Still, I’m wondering how one can decide which skills to work for as a librarian in training that will translate best into a wide variety of potential future jobs, b/c the market I see now may not be the market I am entering six months or a year from now. If I am at an institution that has a tech staff, how do I get/stay up to speed enough to transition to a situation that is less helpful? Or will there come a point when most places have a tech staff, and really I need to be honing my coordinator/patron advocate skills to communicate w/ that staff to get stuff done?
The rhizomic library
Aaron at Walking Paper writes about libraries starting cafe branches, i.e. bring the library to the cafe rather than the cafe to the library. He goes into much thoughtful detail, so I recommend reading the post, but reading it triggered a connection for me: how can the library become rhizomic?
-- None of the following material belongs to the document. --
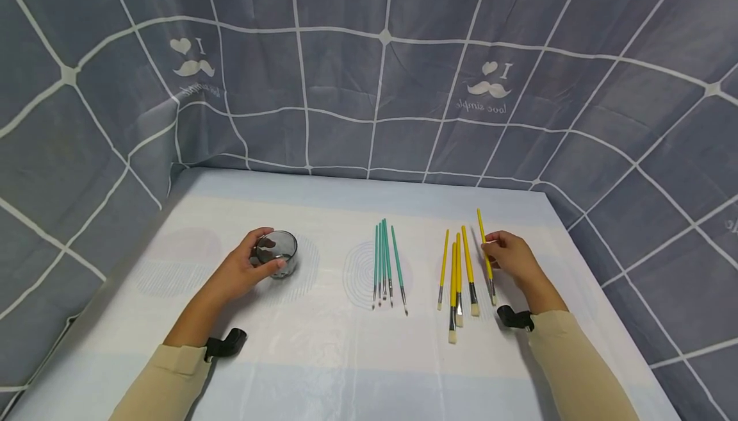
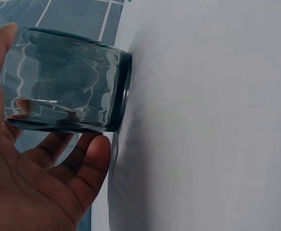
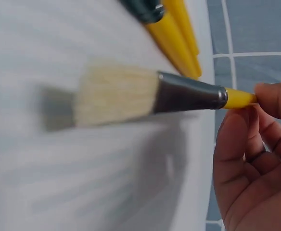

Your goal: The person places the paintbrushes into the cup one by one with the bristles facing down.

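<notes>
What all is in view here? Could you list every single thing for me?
Glass: one, see-through smoky grey, in the left hand
Teal brushes: five that I can count, teal handles, bunched mid-table
Yellow brushes: four, yellow handles with pale bristles, lying right of the teal ones
Held brush: one, yellow handle with pale bristles, in the right hand
Table: one, white with pale blue patterns, beneath everything
Curtain: grey with white lines, behind and at both sides
Wrist devices: two, black, one per wrist
Sleeves: two, beige, on both arms
Left hand: one, around the glass
Right hand: one, pinching the held brush, near the yellow brushes and beyond the teal brushes
</notes>
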The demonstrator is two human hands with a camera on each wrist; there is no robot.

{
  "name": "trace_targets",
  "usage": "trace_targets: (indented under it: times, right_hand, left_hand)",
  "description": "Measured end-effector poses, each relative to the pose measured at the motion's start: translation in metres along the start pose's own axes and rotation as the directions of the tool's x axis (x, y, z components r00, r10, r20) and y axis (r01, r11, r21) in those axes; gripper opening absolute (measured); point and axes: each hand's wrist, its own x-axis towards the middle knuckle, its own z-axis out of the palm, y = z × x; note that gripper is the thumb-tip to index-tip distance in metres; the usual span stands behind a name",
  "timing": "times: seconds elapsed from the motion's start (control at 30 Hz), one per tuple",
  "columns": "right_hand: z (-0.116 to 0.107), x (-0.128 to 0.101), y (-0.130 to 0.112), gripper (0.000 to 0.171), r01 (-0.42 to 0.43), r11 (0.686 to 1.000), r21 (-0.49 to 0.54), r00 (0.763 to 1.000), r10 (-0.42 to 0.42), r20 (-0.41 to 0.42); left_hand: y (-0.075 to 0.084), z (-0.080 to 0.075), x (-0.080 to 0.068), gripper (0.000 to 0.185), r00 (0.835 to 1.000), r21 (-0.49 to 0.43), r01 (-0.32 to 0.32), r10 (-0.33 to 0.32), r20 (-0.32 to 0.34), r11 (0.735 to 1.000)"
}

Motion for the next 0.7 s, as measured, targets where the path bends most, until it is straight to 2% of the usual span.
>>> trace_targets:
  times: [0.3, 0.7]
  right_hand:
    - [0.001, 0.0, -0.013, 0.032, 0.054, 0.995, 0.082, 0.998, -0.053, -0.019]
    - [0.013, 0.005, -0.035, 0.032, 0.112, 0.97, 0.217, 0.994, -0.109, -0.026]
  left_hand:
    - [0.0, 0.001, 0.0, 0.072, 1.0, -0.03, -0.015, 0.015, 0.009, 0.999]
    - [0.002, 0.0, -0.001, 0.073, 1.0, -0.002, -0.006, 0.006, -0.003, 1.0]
The cafe branch idea reminds me of an article about successful television shows that the NY Times ran a couple of weeks back. Basically, the critic’s idea was that shows that are currently successful have a rhizomic (root with many branches that can take on a life of their own) model rather than a single, grand entity. The example was Heroes, which has fan fiction and the potential for spin-off’s and interconnecting worlds, versus Friday Night Lights, which is perfect but more or less complete w/ out participation of the viewers. Libraries think of themselves as single entities, often, but there might be a way to think about ourselves as a something that can spawn many smaller, equally vital offspring… and enough of that metaphor already, but I like the model as a way of imagining future libraries. If access to information is the root, what are the branches?